### [Problem details]
Reproduce verbatim the line where "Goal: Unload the" occurs, along with all following lines down to the last line of the data.

### [Information provided]
▽
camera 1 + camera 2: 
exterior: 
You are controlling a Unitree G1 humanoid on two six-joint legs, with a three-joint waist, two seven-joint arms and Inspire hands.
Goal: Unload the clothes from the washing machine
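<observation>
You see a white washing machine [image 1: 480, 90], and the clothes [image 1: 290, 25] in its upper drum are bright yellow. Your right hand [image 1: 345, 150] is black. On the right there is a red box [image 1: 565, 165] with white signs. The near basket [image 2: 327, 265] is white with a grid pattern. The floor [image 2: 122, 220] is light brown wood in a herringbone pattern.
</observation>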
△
### [Response to the exercise]
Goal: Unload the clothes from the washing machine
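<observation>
You see a white washing machine [image 1: 480, 90], and the clothes [image 1: 290, 25] in its upper drum are bright yellow. Your right hand [image 1: 345, 150] is black. On the right there is a red box [image 1: 565, 165] with white signs. The near basket [image 2: 327, 265] is white with a grid pattern. The floor [image 2: 122, 220] is light brown wood in a herringbone pattern.
</observation>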

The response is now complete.